No mundo crispado da política portuguesa, o relacionamento externo do país tem vindo a beneficiar de uma réstia de relativo consenso de Estado. Como é sabido, há quem se queixe disso, sob a ideia de que afinal vivemos numa espécie de “diplomacia reiterada“, que apenas passa por ser uma política externa. Mas há quem valorize esse facto, argumentando que, para um país como o nosso, com algumas persistentes fragilidades, essa imagem de continuidade e quase unidade na frente externa é um valor a cultivar.
O facto de PS, PSD e CDS terem tido responsabilidades partilhadas no palácio das Necessidades, e dos presidentes da República constitucionais terem revelado uma atitude basicamente comum face aos interesses internacionais do país, criou uma matriz condicionante, que tem evitado aventuras desviantes. A Europa, o Atlântico e a lusofonia, diáspora incluída, constituem o triângulo temático básico, intocado mesmo por algumas divergências ocorridas.
É verdade que, aqui ou ali, a alguns protagonistas mais sectários fugiu o pé para o dissenso, mas fica a sensação de que o país mede essas atitudes dissonantes pelo seu valor real, no mercado das ideias que vale a pena respeitar. Mas, atenção: nada garante que este estado de coisas se prolongue eternamente. O tema europeu e, nele, as áreas da segurança e defesa e a questão migratória já mostraram que o risco de derivas existe e pode emergir de novo, a qualquer passo.
Caso diferente são os dois partidos do sistema que, em tempo constitucional, nunca tiveram as menores responsabilidades governativas: o PCP e o Bloco.
Os comunistas, numa indiscutível e conservadora coerência, vivem na fidelidade ao que sobeja de um mundo que já desapareceu, cujos rituais de confronto formal persistem em observar, agora estimulados por uma administração americana que lhes fornece oportunas munições para o maniqueísmo. Moscovo já não é a União Soviética mas Putin é o sucedâneo possível para congregar as vozes contra o “satã” americano. A Europa, atravessada agora pela vaga populista, surge como aquilo que os comunistas sempre pensaram que era: um cúmplice subordinado da estratégia de Washington. Deve ser bom sentir o conforto das peças que encaixam num puzzle já antigo.

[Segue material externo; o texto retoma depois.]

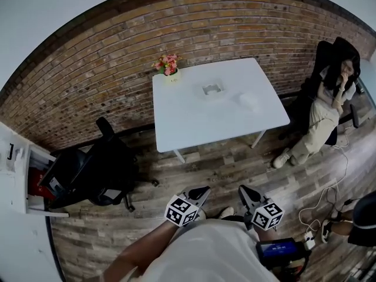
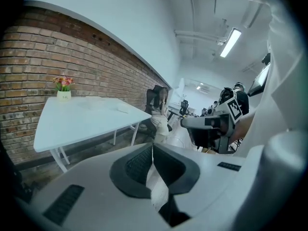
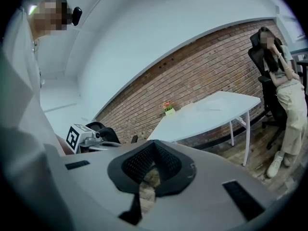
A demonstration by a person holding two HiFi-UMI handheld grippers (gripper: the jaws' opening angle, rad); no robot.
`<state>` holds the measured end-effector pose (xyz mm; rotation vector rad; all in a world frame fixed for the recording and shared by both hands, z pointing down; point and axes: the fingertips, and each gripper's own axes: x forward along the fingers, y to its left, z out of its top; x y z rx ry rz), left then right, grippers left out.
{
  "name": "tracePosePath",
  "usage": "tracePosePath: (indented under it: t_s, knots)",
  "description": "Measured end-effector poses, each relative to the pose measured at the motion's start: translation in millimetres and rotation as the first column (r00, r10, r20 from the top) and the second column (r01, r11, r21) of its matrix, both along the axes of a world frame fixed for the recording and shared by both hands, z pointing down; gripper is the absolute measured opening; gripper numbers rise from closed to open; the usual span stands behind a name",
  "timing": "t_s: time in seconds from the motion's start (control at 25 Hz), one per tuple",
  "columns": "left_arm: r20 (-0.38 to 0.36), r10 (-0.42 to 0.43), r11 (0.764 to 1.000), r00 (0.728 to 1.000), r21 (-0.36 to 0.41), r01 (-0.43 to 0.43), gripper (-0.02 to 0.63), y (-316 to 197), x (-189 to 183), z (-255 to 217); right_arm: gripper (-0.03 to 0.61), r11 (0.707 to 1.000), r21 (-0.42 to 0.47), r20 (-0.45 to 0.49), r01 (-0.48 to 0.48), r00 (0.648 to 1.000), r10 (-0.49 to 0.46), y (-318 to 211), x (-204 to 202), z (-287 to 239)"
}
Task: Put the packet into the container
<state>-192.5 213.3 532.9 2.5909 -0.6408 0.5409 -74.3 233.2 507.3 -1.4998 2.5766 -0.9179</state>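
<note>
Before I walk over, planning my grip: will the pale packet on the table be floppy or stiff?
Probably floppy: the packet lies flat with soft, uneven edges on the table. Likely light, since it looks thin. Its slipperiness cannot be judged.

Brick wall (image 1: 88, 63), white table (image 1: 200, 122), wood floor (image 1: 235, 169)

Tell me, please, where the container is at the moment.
In the head view, the container sits near the middle of the white table, between the flower pot at the far-left corner and the packet on its right.
</note>
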Motion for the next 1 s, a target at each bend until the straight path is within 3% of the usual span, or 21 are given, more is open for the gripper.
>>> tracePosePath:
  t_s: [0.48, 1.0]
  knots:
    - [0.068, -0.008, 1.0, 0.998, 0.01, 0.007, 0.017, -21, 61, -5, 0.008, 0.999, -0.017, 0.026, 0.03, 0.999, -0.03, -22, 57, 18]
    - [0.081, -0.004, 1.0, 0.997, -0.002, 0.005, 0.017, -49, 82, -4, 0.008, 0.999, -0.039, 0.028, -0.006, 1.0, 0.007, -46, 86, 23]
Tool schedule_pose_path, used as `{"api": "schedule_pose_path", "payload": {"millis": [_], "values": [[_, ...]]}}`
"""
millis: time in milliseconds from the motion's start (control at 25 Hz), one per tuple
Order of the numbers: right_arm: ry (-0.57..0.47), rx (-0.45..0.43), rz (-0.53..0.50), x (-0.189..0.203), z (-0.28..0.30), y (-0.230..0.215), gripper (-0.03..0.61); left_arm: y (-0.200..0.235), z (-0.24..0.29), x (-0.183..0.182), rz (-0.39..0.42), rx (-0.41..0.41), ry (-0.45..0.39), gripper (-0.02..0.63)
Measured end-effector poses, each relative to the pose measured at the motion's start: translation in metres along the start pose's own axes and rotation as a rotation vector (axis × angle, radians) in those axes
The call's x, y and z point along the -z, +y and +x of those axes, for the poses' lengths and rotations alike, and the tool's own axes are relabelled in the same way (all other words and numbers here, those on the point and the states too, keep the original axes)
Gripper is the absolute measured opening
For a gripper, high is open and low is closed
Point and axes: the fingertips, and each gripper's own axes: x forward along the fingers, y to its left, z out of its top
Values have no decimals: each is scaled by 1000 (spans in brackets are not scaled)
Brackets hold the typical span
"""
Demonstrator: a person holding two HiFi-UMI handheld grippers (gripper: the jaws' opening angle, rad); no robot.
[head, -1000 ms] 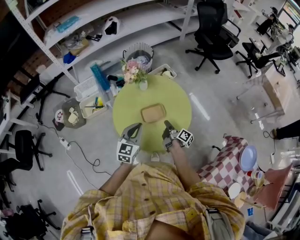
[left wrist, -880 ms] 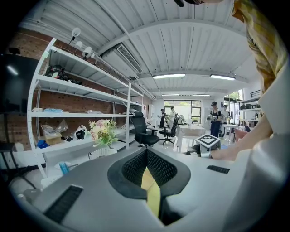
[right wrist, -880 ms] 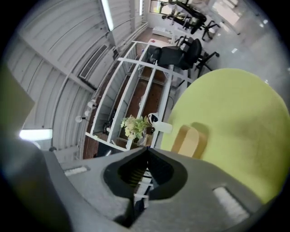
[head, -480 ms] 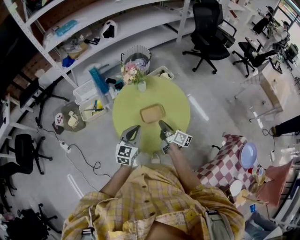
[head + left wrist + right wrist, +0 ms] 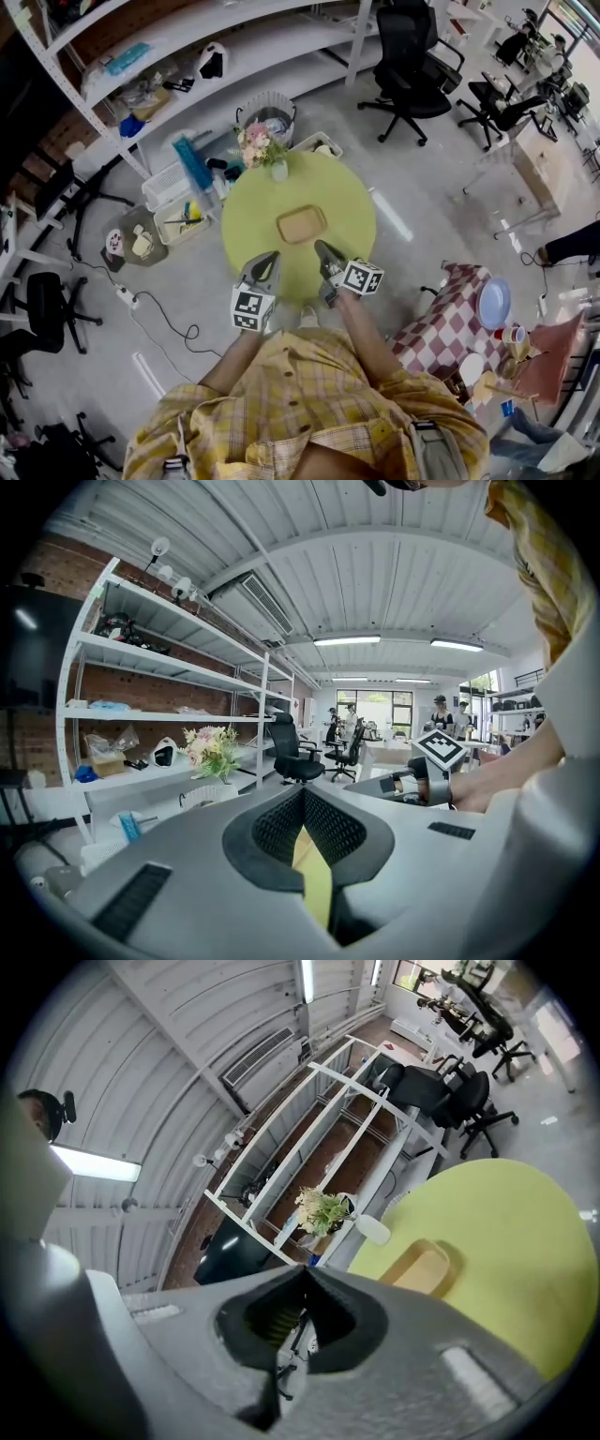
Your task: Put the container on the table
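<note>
A shallow tan container [image 5: 302, 224] lies flat in the middle of the round green table [image 5: 342, 187], with nothing touching it. My left gripper [image 5: 272, 255] hovers over the table's near edge, shut and empty, pointing at the container. My right gripper [image 5: 321, 247] is beside it, just short of the container's near right corner, also shut and empty. In the right gripper view the container [image 5: 419, 1265] sits on the table [image 5: 511, 1232] ahead of the closed jaws [image 5: 302, 1271]. The left gripper view shows its closed jaws [image 5: 302, 789] with a strip of green table below them.
A vase of flowers [image 5: 255, 145] stands at the table's far edge. Behind it are a wire basket [image 5: 272, 105], floor crates [image 5: 173, 178] and white shelving [image 5: 187, 56]. Office chairs [image 5: 408, 56] stand at the back right. A checkered side table [image 5: 450, 328] with plates is to my right.
My right gripper has risen off the table edge and rolled, so its marker cube now faces more upward. The left gripper has barely shifted. The container stays put.
</note>
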Motion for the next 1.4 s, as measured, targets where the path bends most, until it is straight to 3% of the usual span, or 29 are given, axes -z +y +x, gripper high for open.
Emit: {"api": "schedule_pose_path", "payload": {"millis": [520, 760, 1160, 1400], "values": [[19, 27, -222, -3, -12, 24, -3, -7, -6, 3, -5, 2, -22, 5], [38, 32, -278, 0, -20, 33, -3, -13, -10, -1, -5, 11, -31, 5], [94, 61, -530, 9, -26, 54, -3, -18, -17, -1, -4, 12, -36, 5], [106, 56, -596, 13, -34, 61, -3, -26, -20, 2, -3, 18, -21, 3]]}}
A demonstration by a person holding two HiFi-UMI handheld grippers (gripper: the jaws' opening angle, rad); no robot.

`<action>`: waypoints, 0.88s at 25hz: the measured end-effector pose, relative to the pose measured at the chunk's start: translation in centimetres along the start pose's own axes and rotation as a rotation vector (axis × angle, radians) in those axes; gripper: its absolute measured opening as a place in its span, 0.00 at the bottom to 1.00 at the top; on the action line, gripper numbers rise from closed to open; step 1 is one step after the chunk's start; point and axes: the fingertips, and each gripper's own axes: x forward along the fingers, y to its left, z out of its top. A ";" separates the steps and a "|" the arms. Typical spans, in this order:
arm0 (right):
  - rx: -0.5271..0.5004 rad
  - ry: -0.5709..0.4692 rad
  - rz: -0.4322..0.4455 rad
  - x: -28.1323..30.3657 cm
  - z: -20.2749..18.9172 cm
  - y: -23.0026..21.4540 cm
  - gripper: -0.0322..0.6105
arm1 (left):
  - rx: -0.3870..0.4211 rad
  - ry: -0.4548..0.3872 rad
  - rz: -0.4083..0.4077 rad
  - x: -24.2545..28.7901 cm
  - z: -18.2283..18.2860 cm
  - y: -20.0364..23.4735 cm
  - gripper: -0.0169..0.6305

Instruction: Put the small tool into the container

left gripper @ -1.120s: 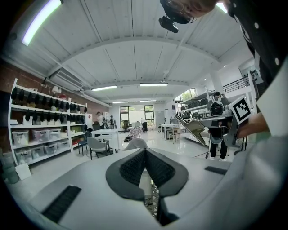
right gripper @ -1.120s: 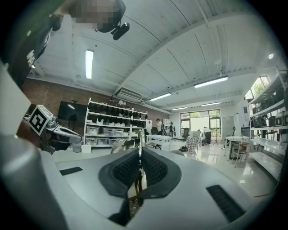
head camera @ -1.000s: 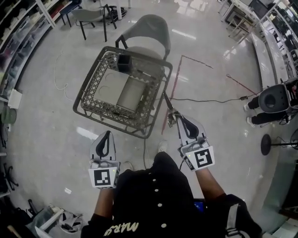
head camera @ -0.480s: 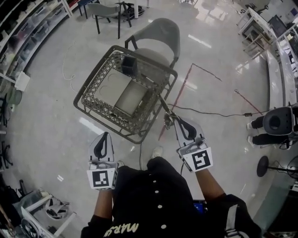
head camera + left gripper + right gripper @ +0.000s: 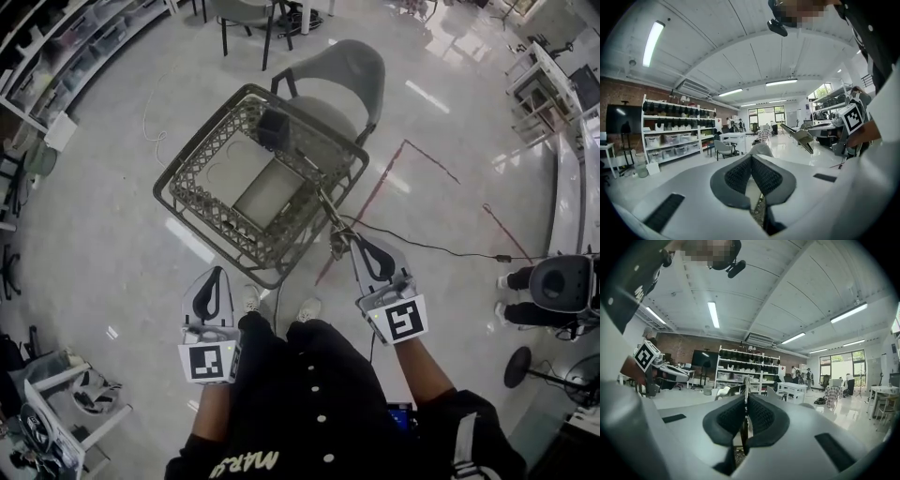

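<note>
A grey wire basket [image 5: 193, 158] stands on the seat of a grey chair [image 5: 352, 77], with a small black box [image 5: 274, 129] at its far corner. My right gripper [image 5: 353, 243] is shut on a thin metal tool [image 5: 328, 214]. The tool points up and left, and its tip reaches the basket's near right rim. In the right gripper view the tool [image 5: 746, 389] stands as a narrow blade between the pads of my right gripper [image 5: 746, 411]. My left gripper [image 5: 216, 274] hangs in front of the basket's near corner, shut and empty, with the pads of the left gripper [image 5: 751, 161] touching.
A black cable [image 5: 441, 251] and a red tape line [image 5: 367, 199] run across the glossy floor right of the chair. Shelving [image 5: 56, 56] lines the left side. A dark round device [image 5: 561, 281] stands at the right edge, and white bins [image 5: 56, 412] at lower left.
The view has shifted, so the basket and chair sit slightly higher and further right. Both grippers keep their pose, and the right one still holds the tool by the basket's rim.
</note>
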 end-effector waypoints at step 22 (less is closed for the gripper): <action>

O Bloco, em termos de política externa, acaba por ser um fenómeno mais interessante. Nos debates estratégicos essenciais, tem, com o PCP, uma similitude na atitude face a Washington e à NATO, coisa que, convenhamos, se torna relativamente fácil, nestes sombrios tempos de Trump. Porém, ao contrário dos comunistas, a Rússia não serve de “farol” automático para o Bloco. Mais do que isso, sente-se que por ali se vive alguma “balcanização” interna de opiniões que, por vezes, obriga o partido a ser sensível a essa coisa complexa de identificar e de mobilizar para a sua defesa que é a liberdade. O esforçado equilíbrio retórico que o Bloco teve na questão da Venezuela, como já acontecera no caso de Angola, só não entra pelos olhos de quem não quer ver.
É impossível isentar a política externa das crises e das conjunturas. Mas, se queremos que ela seja um instrumento coerente para a construção do poder nacional, devemos cuidar em preservá-la das emoções cíclicas e, em especial, da demagogia.